O desafio é enorme. O leste da RDC é uma área assolada por múltiplos problemas. Esse inclui catástrofes naturais, violência e doenças infecciosas, incluindo sarampo, cólera e poliomielite, na RDC.

Nos últimos anos o segundo maior surto de Ébola alguma vez ocorreu numa área mais ampla e, apesar da disponibilidade de vacinas e tratamentos, colocou desafios consideráveis.

O que precisa acontecer

Um recente artigo que escrevemos em coautoria no The Lancet Global Health descreve o que precisa ser feito para conter este surto e evitar que ele se transforme em uma epidemia, possivelmente até mesmo em uma pandemia.

O acesso equitativo a testes de diagnóstico, vacinas e tratamentos antivirais exige compromisso político e investimentos financeiros.

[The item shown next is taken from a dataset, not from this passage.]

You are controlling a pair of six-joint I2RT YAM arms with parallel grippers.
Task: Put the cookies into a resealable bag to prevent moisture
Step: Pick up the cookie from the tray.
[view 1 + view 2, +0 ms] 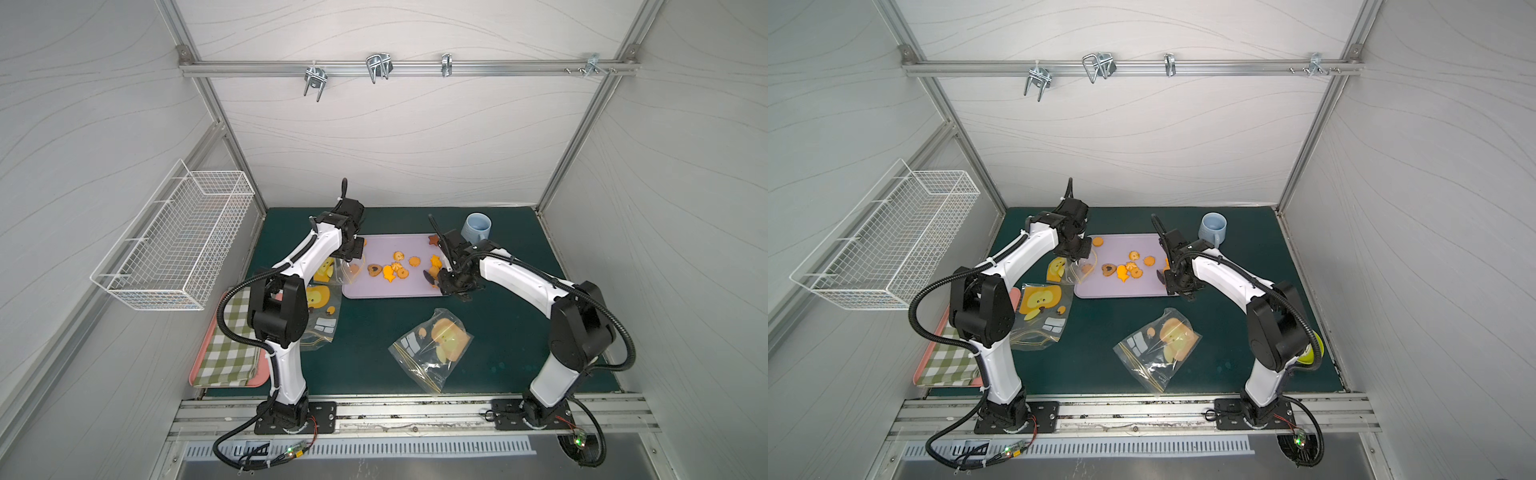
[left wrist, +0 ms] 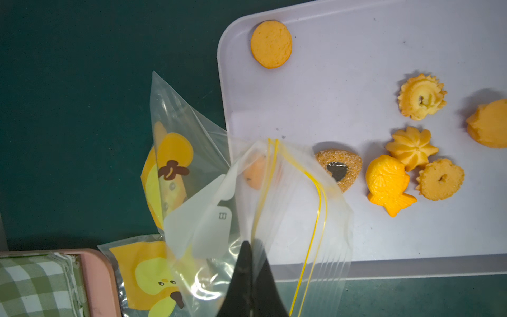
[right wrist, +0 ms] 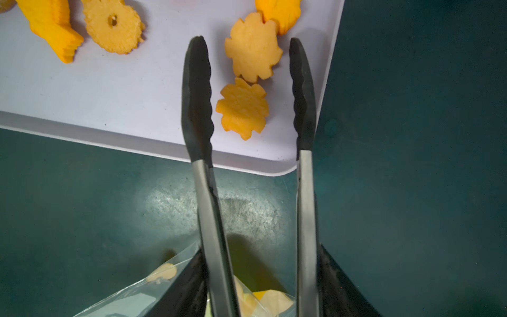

São necessárias investigações científicas para aprender mais sobre os contextos de exposição, as vias de transmissão e as apresentações clínicas.

É importante encontrar as melhores formas de fazer essas intervenções.

Propusemos a criação de um Consórcio de Investigação Mpox (MpoxReC) liderado por África, multidisciplinar e multinacional em África.

Deveria realizar pesquisas para a eliminação do MPox como um problema de saúde pública.

Não há dúvida de que uma doença num canto do mundo pode subitamente tornar-se uma ameaça à saúde global. É hora de o sistema de saúde global acordar para esta realidade.A conversa

(Autores:Wolfgang PreiserChefe: Divisão de Virologia Médica, Universidade Stellenbosch; Cheryl BaxterChefe de Apoio à Pesquisa Científica, Universidade Stellenbosche Jean NachegaProfessor de epidemiologia, Universidade Stellenbosch)

(Declaração de divulgação: Os autores não trabalham, prestam consultoria, possuem ações ou recebem financiamento de qualquer empresa ou organização que se beneficiaria com este artigo e não revelaram afiliações relevantes além de sua nomeação acadêmica)

Este artigo foi republicado de A conversa sob uma licença Creative Commons. Leia o artigo original.

(Exceto a manchete, esta história não foi editada pela equipe da NDTV e é publicada a partir de um feed distribuído.)